The next step in automating pre- and post-implementation verification is automating the comparison of before and after snapshots. If there was one, an operator could do it manually, but with many, lengthy snapshots in multiple formats, manual comparison could take a long time (not to mention being prone to error), and the whole idea is to have a quick answer about the success or failure of the change. In such cases, the comparison of the outputs must be automated. And again, it does not have to be very complex, sometimes even a simple diff will suffice, but it must be in an automated way.

But how to be sure that the snapshots will be taken correctly and that what is planned will cover all the verification needs? This is where having a Digital Twin can help. Discover the additional benefits that network automation as a service can bring to your organization.

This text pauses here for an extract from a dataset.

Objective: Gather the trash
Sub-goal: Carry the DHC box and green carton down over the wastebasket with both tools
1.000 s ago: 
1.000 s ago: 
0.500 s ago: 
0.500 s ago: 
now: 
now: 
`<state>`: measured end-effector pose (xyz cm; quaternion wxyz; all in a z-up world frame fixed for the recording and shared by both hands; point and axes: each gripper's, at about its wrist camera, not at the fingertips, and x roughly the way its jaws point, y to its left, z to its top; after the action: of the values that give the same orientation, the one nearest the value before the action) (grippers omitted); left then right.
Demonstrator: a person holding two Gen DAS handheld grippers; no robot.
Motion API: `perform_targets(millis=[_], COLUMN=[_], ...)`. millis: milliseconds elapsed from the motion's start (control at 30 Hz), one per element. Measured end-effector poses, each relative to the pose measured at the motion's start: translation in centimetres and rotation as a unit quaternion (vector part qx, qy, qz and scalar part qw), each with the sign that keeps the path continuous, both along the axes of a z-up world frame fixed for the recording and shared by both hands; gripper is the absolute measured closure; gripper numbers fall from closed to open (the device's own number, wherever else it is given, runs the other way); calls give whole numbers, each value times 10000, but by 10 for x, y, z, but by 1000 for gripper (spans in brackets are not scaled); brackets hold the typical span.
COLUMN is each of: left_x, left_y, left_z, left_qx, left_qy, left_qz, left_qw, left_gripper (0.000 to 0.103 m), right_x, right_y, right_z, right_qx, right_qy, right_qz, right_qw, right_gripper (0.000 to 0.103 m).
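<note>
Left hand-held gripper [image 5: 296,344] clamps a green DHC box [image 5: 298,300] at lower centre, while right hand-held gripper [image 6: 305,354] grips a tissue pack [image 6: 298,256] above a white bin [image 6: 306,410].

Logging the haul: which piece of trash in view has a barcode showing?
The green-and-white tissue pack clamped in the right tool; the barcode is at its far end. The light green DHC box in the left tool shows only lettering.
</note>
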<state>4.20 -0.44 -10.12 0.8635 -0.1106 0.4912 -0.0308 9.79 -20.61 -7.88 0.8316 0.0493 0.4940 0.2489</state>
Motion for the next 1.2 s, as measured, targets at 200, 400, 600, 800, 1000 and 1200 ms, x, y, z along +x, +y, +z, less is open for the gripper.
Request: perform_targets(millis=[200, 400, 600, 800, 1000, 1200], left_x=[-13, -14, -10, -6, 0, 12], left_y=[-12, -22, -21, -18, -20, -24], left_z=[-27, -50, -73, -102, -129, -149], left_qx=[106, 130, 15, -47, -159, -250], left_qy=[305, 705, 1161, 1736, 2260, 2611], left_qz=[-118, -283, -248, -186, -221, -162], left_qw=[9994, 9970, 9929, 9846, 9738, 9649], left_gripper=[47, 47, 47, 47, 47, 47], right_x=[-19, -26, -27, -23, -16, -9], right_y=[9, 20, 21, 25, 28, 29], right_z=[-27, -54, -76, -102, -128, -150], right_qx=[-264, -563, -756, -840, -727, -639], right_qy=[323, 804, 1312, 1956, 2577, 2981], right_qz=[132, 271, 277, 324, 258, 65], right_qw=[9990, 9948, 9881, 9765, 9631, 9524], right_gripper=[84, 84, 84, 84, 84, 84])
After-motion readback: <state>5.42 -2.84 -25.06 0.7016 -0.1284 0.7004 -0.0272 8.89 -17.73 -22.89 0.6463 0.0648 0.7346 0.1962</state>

We also encourage you to watch the panel discussion, where industry experts share their thoughts and insights on the network automation journey:

Using a Digital Twin

Having a lab where one can test new services, features and different deployment scenarios is a blessing. However, having a physical lab is not always possible, and for sure not to the scale it sometimes needed. In such cases a Digital Twin is extremely useful. It is no different with pre- and post-check development.

When preparing for a network change one knows exactly what is to be done, which devices or services it involves, and what can be potentially impacted and how. Therefore a set of checks can be defined to be sure that all these potentially sensitive areas are covered during the verification phase. However, the development process is also prone to errors and it is necessary to check the verification tools before they are actually used.

With a Digital Twin in use, one can first simulate the production environment (or the relevant part of it) and then simulate the planned change using that simulation. The verification tests run before and after the change can show if the checks offer sufficient cover and are correct. If something is missing they can be modified to fulfill the requirements. Moreover, with such a simulation, parallelism can also be verified: in a production environment the checks need to be run on multiple devices at the same time, and the same can be simulated with a Digital Twin (and hardly ever with a physical lab, mainly because there are not so many boxes available), to assure that it is doable and correct.

In other words a Digital Twin is as valuable for testing new features and services as for testing the tooling for management and maintenance of the network/infrastructure. It is also extremely helpful when working with automation, pre- and post-checks being no exception.

If you’re looking for more information about the Digital Twin concept, check out our previous publication about the practical applications of Digital Twins in modern networking.

Conclusion

This article is dedicated to pre- and post-check validation: how important they are and how automating them can be of value. This is a part of the Network Automation Journey series, where we cover different aspects of network and infrastructure automation.

Furthermore, this article is intentionally focused on the operational state of the network and infrastructure verification, as this aspect is often overlooked when talking about operational tasks.

We want to emphasize that checking and ensuring the health of an infrastructure is equally doable in an automated way as well as in basic invasive operations like upgrades.